Peugeot Citroën überrascht die Analysten

Peugeot Citroën überrascht die Analysten

Europas zweitgrösster Autohersteller PSA Peugeot Citroën ist angesichts der globalen Wirtschaftskrise 2008 überraschend in die Verlustzone gerutscht und erwartet auch im laufenden Jahr rote Zahlen.

2008 sei ein Verlust von 343 Mio. Euro angefallen, teilte das Unternehmen mit. 2007 war noch ein Gewinn von 885 Mio. Euro erwirtschaftet worden. Analysten hatten im Schnitt einen Gewinn von 180 Mio. Euro erwartet.

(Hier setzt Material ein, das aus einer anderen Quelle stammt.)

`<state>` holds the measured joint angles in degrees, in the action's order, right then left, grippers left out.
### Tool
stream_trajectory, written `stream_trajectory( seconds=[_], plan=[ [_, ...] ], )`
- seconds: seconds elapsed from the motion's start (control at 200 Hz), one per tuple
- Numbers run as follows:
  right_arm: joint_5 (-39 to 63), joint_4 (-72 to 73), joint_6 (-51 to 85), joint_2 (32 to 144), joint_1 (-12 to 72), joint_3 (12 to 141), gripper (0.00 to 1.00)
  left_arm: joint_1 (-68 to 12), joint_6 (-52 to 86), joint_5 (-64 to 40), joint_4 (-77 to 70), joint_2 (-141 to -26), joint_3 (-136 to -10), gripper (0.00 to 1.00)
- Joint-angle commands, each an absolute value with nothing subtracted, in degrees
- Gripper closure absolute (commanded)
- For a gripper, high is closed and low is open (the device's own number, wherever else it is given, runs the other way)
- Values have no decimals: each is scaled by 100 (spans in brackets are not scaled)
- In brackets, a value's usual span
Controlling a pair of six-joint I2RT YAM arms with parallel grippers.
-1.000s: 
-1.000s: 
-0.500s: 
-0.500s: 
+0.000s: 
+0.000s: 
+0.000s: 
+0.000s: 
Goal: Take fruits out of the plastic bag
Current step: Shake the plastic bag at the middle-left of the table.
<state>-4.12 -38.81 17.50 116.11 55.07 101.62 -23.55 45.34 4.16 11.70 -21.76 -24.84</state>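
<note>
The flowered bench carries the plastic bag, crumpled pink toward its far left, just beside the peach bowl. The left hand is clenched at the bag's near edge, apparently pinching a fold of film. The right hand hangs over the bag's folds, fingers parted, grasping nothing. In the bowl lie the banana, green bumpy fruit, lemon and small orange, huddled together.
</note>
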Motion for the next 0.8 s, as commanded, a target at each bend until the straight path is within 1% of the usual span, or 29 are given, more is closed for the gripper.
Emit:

Der Umsatz sank 2008 um 7,4 Prozent auf 54,4 Mrd. Euro. Der Absatz ging um 4,9 Prozent auf 3,26 Mio. Autos zurück. Der Weltmarktanteil von fünf Prozent sei aber ebenso verteidigt worden wie der Marktanteil in Westeuropa von 13,8 Prozent, hiess es.

Angesichts des Verlusts müssten die Ausgaben so weit wie möglich gekürzt werden, erklärte Konzernchef Christian Streiff. Zudem solle die Zahl der auf Halde stehenden Neuwagen verringert werden. Vor allem das erste Halbjahr 2009 werde hart werden. 2010 würden dann wieder Gewinne erwartet.

Der schlechte Geschäftsgang kostet Stellen: PSA erwartet im laufenen Jahr den Abbau von mindestens 11 000 Stellen. Diese Zahl an Mitarbeitern werde PSA 2009 wohl auf freiwilliger Basis verlassen, sagte der Finanzchef. Ende 2007 hatte PSA knapp 208 000 Beschäftigte.

Am Montag hatte Peugeot ebenso wie sein Rivale Renault 3 Mrd. Euro zinsgünstiger Kredite vom französischen Staat erhalten, um besser gegen die aktuelle Krise gerüstet zu sein.